Exact copy, no pictures: output each line below as it stands.

### Data ###

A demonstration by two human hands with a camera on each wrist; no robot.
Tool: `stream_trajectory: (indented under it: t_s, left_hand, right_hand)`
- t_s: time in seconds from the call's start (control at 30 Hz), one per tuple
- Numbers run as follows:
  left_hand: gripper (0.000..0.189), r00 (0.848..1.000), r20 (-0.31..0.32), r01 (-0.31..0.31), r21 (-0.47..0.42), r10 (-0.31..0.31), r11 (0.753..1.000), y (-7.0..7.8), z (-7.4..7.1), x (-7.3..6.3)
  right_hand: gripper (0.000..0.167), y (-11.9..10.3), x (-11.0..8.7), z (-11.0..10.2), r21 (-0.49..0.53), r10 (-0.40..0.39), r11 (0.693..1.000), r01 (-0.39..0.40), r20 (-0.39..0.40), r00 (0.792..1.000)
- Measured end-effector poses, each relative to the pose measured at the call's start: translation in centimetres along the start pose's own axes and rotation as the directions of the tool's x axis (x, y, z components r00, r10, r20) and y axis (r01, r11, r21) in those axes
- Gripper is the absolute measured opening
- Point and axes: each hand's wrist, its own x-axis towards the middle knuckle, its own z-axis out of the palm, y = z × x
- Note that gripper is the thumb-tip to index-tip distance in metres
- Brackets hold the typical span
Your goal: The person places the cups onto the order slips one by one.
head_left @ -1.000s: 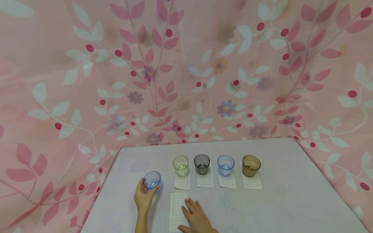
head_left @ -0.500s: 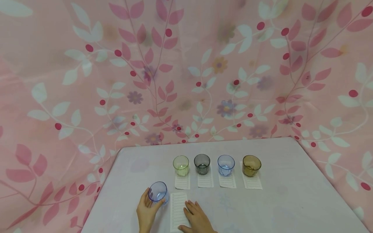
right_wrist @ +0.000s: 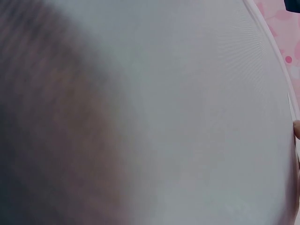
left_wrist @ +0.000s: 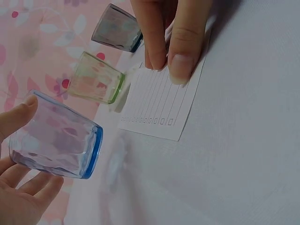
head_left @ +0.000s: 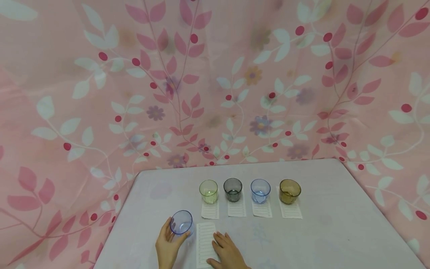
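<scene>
My left hand point(head_left: 167, 243) grips a clear blue glass cup point(left_wrist: 58, 136) by its side, thumb on one side and fingers on the other. The cup is held above the tabletop, its mouth up and slightly tilted in the head view. Just right of it lies a long lined paper slip point(head_left: 205, 244) with a column of small boxes. My right hand point(head_left: 228, 252) rests on the slip's right edge, fingers extended and thumb toward the near end. In the left wrist view the right thumb and fingertips touch the paper.
Along the back stand a green glass cup point(head_left: 208, 192), a dark grey one point(head_left: 233, 190), another blue one point(head_left: 260, 191) and an amber one point(head_left: 290, 192). Each has a smaller lined slip point(head_left: 210, 212) at its base. A pink floral cloth point(head_left: 215, 82) hangs behind the white-covered table point(head_left: 336, 231).
My left hand has brought the blue cup nearer and to the right, close beside the long slip; in the last half second it barely shifts. The right hand stays on the paper.
</scene>
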Motion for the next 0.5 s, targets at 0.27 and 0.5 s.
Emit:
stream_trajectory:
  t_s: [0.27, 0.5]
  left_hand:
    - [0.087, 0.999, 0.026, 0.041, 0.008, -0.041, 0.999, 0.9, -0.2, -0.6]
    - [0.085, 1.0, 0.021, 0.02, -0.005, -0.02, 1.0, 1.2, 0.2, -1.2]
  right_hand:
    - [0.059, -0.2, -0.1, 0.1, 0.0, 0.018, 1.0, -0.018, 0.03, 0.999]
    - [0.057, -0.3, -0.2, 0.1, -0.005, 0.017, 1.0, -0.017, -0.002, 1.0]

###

Response to this exercise:
A demonstration by two human hands with a camera on each wrist; no robot.
Tool: `stream_trajectory: (indented under it: t_s, left_hand, right_hand)`
- t_s: time in seconds from the call's start (control at 30 Hz), one per tuple
- Numbers run as follows:
  left_hand: gripper (0.000..0.189), r00 (0.848..1.000), r20 (-0.31..0.32), r01 (-0.31..0.31), r21 (-0.47..0.42), r10 (-0.31..0.31), r11 (0.753..1.000), y (-7.0..7.8), z (-7.4..7.1), x (-7.3..6.3)
  right_hand: gripper (0.000..0.167), y (-11.9..10.3), x (-11.0..8.7), z (-11.0..10.2), r21 (-0.49..0.53), r10 (-0.40..0.39), r11 (0.693..1.000), r01 (-0.39..0.40), r20 (-0.39..0.40), r00 (0.792..1.000)
- Measured end-effector poses, each relative to the pose measured at the call's start: translation in centimetres along the start pose's own axes and rotation as the directions of the tool's x axis (x, y, z components r00, r10, r20) and y axis (r01, r11, r21) in those axes
- Gripper is the absolute measured opening
- Point and axes: each hand's wrist, its own x-axis towards the middle knuckle, its own z-axis out of the palm, y = z × x
- Note that gripper is the thumb-tip to index-tip distance in metres
- Brackets hold the typical span
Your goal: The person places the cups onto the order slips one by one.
head_left @ -1.000s: 
head_left @ -0.500s: 
right_wrist @ +0.000s: 
left_wrist @ +0.000s: 
head_left @ +0.000s: 
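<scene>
My left hand point(head_left: 167, 243) grips a clear blue glass cup point(left_wrist: 58, 136) by its side, thumb on one side and fingers on the other. The cup is held above the tabletop, its mouth up and slightly tilted in the head view. Just right of it lies a long lined paper slip point(head_left: 205, 244) with a column of small boxes. My right hand point(head_left: 228, 252) rests on the slip's right edge, fingers extended and thumb toward the near end. In the left wrist view the right thumb and fingertips touch the paper.
Along the back stand a green glass cup point(head_left: 208, 192), a dark grey one point(head_left: 233, 190), another blue one point(head_left: 260, 191) and an amber one point(head_left: 290, 192). Each has a smaller lined slip point(head_left: 210, 212) at its base. A pink floral cloth point(head_left: 215, 82) hangs behind the white-covered table point(head_left: 336, 231).
My left hand has brought the blue cup nearer and to the right, close beside the long slip; in the last half second it barely shifts. The right hand stays on the paper.
</scene>
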Motion for the next 0.5 s, targets at 0.27 and 0.5 s.
Emit:
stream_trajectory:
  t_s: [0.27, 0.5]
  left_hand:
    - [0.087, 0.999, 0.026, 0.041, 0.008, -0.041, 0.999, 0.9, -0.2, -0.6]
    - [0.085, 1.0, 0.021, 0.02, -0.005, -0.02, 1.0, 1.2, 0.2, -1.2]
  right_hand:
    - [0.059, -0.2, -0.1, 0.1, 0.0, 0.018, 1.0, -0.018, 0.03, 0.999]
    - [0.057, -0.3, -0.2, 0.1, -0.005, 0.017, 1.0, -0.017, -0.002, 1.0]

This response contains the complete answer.